This book will remain timeless given the new legal assault onthe tobacco industry and the gun manufacturers. To find out the details and the evolution of legal concepts as it affects society, the reader should immerse himself in this momentous and extremely witty and well-written book by former Manhattan Institute scholar, Walter K. Olson. Olson’s book traces the history of legal theory and ethics, and discusses the impact of these evolutionary (and revolutionary) changes on modern American society. Olson wittily, yet scholarly, details the detrimental effects of the litigation explosion on society. The book should be prescribed reading for anyone who recognizes that he/she too may well be caught in the net of litigation – that is, everyone of us. Olson makes it amply clear that no one is immune from this societal disease and that a strong remedy is needed to cure this affliction.

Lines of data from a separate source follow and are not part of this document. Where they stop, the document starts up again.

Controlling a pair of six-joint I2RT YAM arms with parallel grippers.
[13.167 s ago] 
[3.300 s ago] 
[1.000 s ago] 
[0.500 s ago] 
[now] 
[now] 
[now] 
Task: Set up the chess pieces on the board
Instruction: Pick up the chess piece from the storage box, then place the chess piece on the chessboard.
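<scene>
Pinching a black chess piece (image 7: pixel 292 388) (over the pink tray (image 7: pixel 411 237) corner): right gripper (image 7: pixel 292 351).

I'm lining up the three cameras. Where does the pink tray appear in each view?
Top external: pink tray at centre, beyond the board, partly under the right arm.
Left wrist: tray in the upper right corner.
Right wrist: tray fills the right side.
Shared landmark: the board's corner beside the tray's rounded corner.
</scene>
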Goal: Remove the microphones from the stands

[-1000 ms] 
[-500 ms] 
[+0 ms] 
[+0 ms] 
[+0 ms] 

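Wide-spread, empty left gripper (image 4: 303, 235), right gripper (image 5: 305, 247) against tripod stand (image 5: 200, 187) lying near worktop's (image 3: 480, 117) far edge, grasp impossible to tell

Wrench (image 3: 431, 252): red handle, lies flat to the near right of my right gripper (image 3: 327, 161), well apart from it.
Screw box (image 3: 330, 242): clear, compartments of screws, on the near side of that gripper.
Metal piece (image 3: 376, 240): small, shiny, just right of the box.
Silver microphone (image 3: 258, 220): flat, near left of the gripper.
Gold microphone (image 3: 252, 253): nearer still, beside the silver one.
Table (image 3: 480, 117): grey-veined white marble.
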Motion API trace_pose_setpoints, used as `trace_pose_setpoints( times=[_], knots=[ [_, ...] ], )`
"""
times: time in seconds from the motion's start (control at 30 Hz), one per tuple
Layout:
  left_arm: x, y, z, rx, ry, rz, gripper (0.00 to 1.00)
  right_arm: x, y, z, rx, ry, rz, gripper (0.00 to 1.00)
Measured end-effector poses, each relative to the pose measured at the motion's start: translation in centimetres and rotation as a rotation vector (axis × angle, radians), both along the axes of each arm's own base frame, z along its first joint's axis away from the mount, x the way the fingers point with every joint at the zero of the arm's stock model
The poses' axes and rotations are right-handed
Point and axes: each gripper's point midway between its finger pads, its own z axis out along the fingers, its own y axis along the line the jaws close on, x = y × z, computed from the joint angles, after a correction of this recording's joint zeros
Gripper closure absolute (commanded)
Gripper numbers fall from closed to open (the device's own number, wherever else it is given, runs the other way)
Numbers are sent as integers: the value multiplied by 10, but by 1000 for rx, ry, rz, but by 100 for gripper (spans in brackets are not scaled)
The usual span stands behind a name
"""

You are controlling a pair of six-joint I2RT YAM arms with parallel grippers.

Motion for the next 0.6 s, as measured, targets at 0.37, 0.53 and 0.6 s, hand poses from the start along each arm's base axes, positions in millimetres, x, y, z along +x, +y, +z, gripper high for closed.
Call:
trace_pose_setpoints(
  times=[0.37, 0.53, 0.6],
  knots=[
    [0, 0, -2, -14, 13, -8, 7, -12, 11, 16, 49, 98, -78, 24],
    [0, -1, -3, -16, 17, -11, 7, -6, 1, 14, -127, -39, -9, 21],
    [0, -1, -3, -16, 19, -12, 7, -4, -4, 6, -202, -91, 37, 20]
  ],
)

As I predicted in an editorial in the April 1993 issue of the Journal of the Medical Association of Georgia, “On the Liability Crisis and the Glut of Litigators,” the rate of litigation and the adversarial legal system has intensified with the presidency of Bill Clinton, who we know has the trial lawyers as his greatest campaign finance supporters. The litigation industry’s proclivity to generate business for itself has been given a boost with his presidency, or rather co-presidency with attorney Hillary Clinton, and medical litigation has been no exception. Today, the attorney-litigators in collusion with an authoritarian public health establishment have targeted tobacco products and gun manufacturers, and have set their sights on HMOs and in the not-to-distant future, the fast food industry and nutritional products, particularly those that are considered more caloric than others and unhealthy by the coming new health police. These legal precedents are negating citizens their personal responsibility and their autonomy by blaming all their ills and afflictions on the acts of others, changing societal values in the process, and costing society billions of dollars.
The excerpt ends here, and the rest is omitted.